Quote word for word from the line holding "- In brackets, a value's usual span" to the last line below, including both, and omit any pictures.

[Recorded information Boundary: Start]

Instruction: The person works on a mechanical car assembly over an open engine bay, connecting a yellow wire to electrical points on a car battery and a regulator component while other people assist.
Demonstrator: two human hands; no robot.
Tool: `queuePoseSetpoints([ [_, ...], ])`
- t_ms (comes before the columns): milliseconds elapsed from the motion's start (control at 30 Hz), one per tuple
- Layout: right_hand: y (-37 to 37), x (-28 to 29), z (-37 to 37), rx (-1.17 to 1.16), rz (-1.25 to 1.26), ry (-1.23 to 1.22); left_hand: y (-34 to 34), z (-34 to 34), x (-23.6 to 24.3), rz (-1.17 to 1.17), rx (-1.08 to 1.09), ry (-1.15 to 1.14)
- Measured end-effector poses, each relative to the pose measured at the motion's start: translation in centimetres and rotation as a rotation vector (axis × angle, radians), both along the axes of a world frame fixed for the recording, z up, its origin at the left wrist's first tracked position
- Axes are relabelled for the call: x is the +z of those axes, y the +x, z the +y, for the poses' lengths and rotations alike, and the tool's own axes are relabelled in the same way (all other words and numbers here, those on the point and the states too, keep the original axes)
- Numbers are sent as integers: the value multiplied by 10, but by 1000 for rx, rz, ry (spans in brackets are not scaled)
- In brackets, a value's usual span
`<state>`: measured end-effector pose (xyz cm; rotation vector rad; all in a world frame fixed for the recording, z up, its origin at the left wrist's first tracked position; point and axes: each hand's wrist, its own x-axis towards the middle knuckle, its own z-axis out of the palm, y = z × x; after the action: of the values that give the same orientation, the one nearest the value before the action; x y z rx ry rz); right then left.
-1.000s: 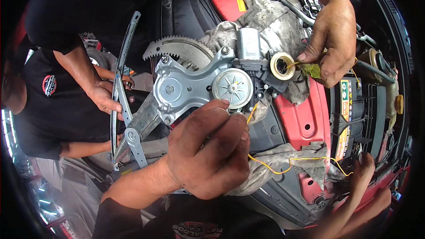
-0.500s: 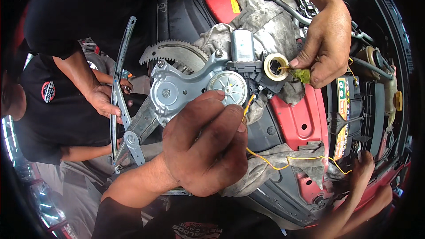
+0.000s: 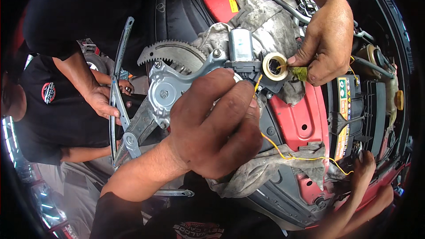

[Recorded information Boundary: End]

Answer to this problem:
- In brackets, a value's usual span
`<state>`: measured end-effector pose (xyz cm; rotation vector rad; all in a world frame fixed for the recording, z up, its origin at the left wrist's first tracked position; point and axes: each hand's wrist, its own x-axis towards the middle knuckle, its own z-axis out of the palm, y = z × x; after the action: of the values that give the same orientation, the one nearest the value before the action; x y z rx ry rz); right then left.
-1.000s: 
-0.500s: 
+0.000s: 

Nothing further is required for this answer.